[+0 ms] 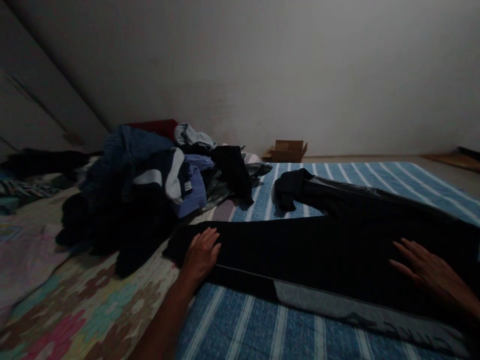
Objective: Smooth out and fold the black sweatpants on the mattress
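Observation:
A pair of black trousers (322, 245) with grey side stripes lies spread flat across a blue striped sheet (240, 325). My left hand (201, 252) rests flat on the end of one trouser leg, fingers slightly apart. My right hand (431, 275) lies flat on the trousers near the waist end, fingers spread. Neither hand grips anything. The other leg (296, 187) runs toward the back, its end folded over.
A heap of dark and blue clothes (150, 190) sits at the left on a floral quilt (82, 305). A small cardboard box (288, 150) stands on the floor by the white wall. The room is dim.

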Tool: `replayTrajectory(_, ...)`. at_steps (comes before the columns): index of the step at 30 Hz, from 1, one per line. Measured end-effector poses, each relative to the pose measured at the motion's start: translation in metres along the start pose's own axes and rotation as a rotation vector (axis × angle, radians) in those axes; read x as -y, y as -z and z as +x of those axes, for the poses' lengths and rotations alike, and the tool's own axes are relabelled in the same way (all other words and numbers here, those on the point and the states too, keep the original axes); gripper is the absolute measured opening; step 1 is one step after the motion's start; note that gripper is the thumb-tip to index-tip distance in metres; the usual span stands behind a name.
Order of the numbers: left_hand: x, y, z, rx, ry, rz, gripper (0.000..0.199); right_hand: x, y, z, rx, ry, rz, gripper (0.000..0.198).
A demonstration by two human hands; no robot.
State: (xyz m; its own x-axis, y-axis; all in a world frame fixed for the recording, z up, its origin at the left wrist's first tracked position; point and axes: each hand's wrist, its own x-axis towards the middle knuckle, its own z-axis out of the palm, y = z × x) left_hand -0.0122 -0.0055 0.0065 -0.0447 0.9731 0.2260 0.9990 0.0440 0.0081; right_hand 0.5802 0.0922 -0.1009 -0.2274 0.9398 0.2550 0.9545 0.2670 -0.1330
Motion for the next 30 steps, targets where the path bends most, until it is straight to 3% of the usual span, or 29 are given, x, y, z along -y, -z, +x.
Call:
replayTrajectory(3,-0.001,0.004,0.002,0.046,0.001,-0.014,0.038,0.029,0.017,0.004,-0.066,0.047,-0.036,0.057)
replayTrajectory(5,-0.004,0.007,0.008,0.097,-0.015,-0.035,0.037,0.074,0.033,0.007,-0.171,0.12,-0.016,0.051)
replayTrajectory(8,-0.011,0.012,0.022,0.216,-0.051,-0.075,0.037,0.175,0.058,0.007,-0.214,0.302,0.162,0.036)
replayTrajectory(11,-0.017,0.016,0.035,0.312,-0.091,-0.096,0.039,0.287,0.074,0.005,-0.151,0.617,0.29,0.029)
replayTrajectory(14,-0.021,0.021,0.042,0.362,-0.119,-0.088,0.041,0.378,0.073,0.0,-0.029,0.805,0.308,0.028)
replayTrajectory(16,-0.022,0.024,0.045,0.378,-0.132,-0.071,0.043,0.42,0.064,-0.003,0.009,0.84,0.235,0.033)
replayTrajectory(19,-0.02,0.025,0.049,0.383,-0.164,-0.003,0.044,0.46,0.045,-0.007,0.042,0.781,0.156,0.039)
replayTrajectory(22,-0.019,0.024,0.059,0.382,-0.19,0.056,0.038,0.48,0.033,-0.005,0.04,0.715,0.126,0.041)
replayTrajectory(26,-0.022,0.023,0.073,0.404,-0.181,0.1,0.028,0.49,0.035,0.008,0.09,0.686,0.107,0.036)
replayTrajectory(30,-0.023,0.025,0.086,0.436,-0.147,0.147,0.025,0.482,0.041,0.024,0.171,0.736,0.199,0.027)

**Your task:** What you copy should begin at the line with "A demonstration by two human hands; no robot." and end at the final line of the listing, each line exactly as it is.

**Task output:**
A demonstration by two human hands; no robot.
State: (xyz m; its own x-axis, y-axis; all in a world frame fixed for the recording, z up, its origin at the left wrist's first tracked position; point and axes: each hand's wrist, its own x-axis towards the middle knuckle, its own z-axis out of the palm, y = z × x) left_hand -0.0122 -0.0055 0.0065 -0.0447 0.9731 0.2260 0.9990 0.0440 0.0081; right_hand 0.5802 0.0922 -0.1009 -0.2274 0.9398 0.2550 0.9545 0.2670 -0.1330
Motion for the next 30 steps, targets where the path bends most, until it is straight to 3% of the usual span, or 29 are given, x, y, z along -y, -z, +x.
Call:
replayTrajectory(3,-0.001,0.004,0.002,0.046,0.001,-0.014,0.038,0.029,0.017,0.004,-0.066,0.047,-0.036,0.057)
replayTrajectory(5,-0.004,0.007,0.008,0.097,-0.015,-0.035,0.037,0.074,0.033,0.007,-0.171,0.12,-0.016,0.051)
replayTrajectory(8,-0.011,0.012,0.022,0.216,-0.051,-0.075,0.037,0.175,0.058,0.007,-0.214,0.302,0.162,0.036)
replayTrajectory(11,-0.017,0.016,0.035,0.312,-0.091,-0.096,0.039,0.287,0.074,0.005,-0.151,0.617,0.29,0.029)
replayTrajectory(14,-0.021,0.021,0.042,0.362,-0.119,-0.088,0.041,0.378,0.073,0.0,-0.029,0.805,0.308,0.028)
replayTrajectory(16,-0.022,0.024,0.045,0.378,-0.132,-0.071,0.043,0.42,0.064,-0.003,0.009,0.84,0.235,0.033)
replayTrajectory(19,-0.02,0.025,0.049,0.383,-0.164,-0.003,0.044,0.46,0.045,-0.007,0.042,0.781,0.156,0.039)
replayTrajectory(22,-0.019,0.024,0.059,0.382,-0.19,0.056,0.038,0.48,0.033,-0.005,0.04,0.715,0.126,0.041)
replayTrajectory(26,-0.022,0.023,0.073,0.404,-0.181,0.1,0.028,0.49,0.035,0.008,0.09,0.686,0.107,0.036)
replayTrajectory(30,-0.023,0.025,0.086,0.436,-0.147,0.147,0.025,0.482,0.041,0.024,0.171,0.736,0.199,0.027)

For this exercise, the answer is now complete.